I never said goodbye....
I NEVER SAID GOODBYE!
And even if I said it now,
It wouldn't mean much,
because you'd never hear me!
I - I just want to say goodbye....
Would that make all this - this
THIS AGONY go away?
I can't do this anymore.
It's been a week since we got the news.
It feels like seven years.
Not eating, not sleeping, not thinking...

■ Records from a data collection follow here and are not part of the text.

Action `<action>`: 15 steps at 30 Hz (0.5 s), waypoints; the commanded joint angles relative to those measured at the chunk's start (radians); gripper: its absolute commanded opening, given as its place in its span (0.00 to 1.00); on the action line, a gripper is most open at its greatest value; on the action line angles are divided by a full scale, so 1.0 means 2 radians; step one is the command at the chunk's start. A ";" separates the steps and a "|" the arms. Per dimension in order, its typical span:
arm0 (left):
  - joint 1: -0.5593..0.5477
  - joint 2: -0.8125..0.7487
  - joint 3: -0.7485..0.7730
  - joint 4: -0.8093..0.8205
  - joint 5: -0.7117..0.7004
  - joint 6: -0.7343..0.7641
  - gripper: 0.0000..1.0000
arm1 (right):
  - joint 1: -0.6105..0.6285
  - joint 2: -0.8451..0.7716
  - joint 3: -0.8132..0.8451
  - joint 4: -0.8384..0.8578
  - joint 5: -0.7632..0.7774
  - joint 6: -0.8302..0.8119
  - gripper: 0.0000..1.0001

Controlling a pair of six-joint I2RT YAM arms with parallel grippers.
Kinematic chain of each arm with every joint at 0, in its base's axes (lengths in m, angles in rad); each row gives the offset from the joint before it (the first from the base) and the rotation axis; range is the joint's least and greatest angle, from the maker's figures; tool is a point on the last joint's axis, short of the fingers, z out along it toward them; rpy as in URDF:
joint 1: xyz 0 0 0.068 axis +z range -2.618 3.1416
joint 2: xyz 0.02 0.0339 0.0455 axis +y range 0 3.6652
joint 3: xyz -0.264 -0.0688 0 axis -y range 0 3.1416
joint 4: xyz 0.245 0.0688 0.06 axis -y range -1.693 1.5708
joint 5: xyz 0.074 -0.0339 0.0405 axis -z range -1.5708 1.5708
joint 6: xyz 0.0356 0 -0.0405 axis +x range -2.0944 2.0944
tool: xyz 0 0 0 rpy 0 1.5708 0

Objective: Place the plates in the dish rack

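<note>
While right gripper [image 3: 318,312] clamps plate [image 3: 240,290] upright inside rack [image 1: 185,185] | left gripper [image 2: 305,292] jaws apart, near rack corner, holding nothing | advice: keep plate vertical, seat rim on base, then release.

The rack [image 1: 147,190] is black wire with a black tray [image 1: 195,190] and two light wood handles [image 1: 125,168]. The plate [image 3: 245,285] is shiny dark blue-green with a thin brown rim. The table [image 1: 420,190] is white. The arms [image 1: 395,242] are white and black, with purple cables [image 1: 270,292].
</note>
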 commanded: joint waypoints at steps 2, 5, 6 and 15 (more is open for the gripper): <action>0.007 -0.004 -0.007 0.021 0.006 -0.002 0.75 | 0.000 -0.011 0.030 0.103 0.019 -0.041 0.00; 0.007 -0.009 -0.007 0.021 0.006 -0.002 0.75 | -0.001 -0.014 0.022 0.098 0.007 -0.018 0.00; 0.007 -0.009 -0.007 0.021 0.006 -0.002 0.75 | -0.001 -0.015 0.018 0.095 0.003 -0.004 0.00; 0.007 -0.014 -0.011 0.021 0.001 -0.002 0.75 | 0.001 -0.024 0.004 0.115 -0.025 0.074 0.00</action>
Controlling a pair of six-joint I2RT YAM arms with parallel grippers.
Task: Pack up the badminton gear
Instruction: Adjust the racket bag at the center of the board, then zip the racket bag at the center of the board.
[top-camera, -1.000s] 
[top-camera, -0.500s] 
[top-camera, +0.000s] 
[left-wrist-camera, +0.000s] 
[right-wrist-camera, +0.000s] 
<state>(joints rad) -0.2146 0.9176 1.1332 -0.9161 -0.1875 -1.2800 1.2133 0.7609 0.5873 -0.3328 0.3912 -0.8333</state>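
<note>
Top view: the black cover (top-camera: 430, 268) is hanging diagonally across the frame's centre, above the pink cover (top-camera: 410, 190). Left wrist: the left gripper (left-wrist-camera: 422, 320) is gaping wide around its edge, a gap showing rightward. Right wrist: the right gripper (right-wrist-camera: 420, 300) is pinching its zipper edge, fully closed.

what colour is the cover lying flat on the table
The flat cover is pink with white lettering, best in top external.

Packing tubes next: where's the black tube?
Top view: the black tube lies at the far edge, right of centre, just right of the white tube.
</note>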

My mind brings me back to the present
And I'm standing by your grave.
The dates read 1996-2012.
You were only 16, baby girl.
Five more months and you'd be seventeen.
Someone is screaming. Howling in pain.
It takes a few seconds to realize it's me.
Before I can stop myself, I fall to my knees.
Sobbing, screaming, shaking, nearly convulsing in pain.
I scream your name over and over and over...
Until finally my heart explodes with the words I'd meant to say all along...
The words I wanted to say before you died.
"I love you.
I always have.
I LOVE YOU!
YOU CAN'T BE DEAD!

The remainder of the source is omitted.